EEE-Bench: A Comprehensive Multimodal Electrical And Electronics Engineering Benchmark
Ming Li, Jike Zhong, Tianle Chen, Yuxiang Lai, Konstantinos Psounis
TL;DR
EEE-Bench introduces a pioneering multimodal benchmark for electrical and electronics engineering, targeting the evaluation of LLMs and LMMs on visually rich, real-world engineering problems. It comprises 2,860 questions across 10 subdomains and includes diverse visual contexts, with a rigorous data collection, curation, and release pipeline to enable reproducible research. A comprehensive evaluation of 17 models (open- and closed-source) reveals pronounced gaps in current models, with average accuracies ranging from 19.48% to 46.78% and a notable laziness phenomenon where models rely on text over visual cues. The work demonstrates the critical role of vision in EEE problem solving, provides in-depth error analysis, and offers a resource to guide future improvements in multimodal reasoning for engineering tasks with significant real-world impact.
Abstract
Recent studies on large language models (LLMs) and large multimodal models (LMMs) have demonstrated promising skills in various domains including science and mathematics.

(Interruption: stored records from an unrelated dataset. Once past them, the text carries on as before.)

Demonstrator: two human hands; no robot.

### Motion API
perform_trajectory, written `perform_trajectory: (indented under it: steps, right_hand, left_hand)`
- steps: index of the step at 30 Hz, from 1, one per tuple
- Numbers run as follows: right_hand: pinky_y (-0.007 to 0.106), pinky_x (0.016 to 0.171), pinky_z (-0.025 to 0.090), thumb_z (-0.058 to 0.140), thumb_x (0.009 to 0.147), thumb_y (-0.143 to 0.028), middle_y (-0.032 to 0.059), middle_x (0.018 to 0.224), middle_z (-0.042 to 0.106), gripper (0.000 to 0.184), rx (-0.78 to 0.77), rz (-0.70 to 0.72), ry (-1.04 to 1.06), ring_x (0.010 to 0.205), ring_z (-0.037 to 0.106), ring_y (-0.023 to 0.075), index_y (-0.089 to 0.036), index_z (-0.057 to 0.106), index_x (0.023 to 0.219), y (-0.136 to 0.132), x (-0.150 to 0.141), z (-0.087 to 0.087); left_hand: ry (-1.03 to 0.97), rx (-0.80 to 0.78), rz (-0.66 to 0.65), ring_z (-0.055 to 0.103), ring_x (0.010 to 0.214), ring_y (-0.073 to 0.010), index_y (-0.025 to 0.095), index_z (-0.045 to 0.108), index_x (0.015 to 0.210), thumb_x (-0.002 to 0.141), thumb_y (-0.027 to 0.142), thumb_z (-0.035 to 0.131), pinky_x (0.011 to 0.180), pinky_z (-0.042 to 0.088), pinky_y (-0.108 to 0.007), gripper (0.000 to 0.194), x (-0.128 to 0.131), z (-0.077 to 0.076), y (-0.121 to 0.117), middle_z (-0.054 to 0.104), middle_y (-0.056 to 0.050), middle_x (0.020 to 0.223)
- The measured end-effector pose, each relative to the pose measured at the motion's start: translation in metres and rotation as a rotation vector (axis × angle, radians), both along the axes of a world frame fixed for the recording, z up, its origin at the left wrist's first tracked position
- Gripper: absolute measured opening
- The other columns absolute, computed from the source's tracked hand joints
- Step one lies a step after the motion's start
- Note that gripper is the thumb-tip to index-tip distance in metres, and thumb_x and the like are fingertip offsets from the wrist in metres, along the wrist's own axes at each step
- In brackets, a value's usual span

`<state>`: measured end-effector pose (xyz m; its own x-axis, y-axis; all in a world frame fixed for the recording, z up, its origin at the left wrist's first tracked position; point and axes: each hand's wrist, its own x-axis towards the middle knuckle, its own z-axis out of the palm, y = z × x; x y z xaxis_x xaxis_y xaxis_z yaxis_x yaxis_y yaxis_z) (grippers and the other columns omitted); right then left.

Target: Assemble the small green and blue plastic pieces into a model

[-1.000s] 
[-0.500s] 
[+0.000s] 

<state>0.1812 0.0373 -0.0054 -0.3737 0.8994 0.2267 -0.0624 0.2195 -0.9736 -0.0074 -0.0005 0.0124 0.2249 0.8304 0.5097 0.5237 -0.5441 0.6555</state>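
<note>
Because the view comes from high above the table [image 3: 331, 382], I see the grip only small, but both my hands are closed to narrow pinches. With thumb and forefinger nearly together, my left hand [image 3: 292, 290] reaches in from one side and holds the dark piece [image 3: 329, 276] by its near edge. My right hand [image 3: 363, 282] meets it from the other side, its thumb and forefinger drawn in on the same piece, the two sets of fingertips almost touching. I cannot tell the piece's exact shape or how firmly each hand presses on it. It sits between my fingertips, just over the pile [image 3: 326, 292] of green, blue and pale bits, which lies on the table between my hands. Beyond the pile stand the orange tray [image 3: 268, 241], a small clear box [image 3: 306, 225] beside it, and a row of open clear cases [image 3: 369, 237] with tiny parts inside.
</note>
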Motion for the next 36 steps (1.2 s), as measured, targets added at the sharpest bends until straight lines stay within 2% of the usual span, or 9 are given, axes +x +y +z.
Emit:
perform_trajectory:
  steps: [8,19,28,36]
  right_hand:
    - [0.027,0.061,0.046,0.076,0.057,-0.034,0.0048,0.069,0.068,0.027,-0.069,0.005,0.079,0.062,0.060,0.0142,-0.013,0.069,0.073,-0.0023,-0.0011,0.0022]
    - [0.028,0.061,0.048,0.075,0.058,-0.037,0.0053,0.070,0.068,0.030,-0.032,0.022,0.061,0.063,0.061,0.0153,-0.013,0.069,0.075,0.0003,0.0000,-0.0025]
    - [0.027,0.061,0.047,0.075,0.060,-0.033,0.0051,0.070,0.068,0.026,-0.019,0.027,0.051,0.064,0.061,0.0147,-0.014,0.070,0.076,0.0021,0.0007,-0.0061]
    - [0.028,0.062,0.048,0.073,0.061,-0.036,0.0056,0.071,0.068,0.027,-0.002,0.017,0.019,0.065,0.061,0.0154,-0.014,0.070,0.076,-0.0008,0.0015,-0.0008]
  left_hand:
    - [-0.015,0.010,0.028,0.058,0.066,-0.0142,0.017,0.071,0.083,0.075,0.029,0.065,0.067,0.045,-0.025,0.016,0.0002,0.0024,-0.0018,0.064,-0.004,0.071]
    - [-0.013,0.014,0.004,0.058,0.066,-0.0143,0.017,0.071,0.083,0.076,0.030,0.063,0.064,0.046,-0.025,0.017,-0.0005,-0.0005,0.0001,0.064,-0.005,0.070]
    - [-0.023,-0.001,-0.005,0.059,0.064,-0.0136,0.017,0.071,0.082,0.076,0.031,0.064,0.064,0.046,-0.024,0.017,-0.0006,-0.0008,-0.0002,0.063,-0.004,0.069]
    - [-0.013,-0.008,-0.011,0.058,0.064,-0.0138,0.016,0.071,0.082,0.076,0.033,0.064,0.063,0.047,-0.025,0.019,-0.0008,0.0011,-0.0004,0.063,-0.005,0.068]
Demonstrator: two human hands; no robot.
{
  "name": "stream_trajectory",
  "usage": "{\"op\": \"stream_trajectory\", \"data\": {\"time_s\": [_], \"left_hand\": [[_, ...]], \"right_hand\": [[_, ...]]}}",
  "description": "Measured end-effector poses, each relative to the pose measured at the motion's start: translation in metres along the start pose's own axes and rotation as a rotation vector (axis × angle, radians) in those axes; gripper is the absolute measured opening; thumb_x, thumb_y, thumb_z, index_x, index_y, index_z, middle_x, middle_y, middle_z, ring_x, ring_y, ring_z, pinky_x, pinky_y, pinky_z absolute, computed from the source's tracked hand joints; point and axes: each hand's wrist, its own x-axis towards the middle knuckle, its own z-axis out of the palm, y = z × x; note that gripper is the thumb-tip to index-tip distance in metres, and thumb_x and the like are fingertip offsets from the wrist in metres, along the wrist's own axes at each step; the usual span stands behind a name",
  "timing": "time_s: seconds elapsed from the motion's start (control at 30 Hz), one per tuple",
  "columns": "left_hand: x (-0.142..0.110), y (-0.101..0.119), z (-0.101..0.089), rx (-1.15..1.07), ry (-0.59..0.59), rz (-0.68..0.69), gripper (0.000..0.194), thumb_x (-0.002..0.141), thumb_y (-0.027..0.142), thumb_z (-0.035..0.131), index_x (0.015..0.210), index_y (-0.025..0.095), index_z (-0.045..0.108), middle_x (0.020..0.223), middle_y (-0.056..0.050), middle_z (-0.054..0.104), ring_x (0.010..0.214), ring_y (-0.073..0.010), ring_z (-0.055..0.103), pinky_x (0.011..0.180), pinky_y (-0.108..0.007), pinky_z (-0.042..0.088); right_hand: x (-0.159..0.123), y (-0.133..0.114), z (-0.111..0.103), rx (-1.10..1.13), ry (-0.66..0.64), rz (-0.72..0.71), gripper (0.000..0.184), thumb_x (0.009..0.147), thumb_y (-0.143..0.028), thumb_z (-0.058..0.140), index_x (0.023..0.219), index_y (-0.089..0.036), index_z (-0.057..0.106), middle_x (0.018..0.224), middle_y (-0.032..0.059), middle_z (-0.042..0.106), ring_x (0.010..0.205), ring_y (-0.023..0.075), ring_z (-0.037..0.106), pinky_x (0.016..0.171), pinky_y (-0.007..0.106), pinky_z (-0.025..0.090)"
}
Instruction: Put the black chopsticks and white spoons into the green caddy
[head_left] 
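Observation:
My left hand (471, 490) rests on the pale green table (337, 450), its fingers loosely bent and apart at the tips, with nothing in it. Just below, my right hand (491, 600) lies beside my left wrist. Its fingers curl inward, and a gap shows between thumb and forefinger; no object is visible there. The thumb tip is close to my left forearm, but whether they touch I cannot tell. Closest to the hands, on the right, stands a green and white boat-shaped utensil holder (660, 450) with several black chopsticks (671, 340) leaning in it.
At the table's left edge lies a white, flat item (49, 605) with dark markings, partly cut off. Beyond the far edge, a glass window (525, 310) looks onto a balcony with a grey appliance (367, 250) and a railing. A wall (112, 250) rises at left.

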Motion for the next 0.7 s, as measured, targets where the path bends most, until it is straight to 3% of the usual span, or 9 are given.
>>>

However, their capability in more challenging and real-world related scenarios like engineering has not been systematically studied. To bridge this gap, we propose EEE-Bench, a multimodal benchmark aimed at assessing LMMs' capabilities in solving practical engineering tasks, using electrical and electronics engineering (EEE) as the testbed. Our benchmark consists of 2860 carefully curated problems spanning 10 essential subdomains such as analog circuits, control systems, etc. Compared to benchmarks in other domains, engineering problems are intrinsically 1) more visually complex and versatile and 2) less deterministic in solutions. Successful solutions to these problems often demand more-than-usual rigorous integration of visual and textual information as models need to understand intricate images like abstract circuits and system diagrams while taking professional instructions, making them excellent candidates for LMM evaluations. Alongside EEE-Bench, we provide extensive quantitative evaluations and fine-grained analysis of 17 widely-used open and closed-sourced LLMs and LMMs. Our results demonstrate notable deficiencies of current foundation models in EEE, with an average performance ranging from 19.48% to 46.78%. Finally, we reveal and explore a critical shortcoming in LMMs which we term laziness: the tendency to take shortcuts by relying on the text while overlooking the visual context when reasoning for technical image problems. In summary, we believe EEE-Bench not only reveals some noteworthy limitations of LMMs but also provides a valuable resource for advancing research on their application in practical engineering tasks, driving future improvements in their capability to handle complex, real-world scenarios.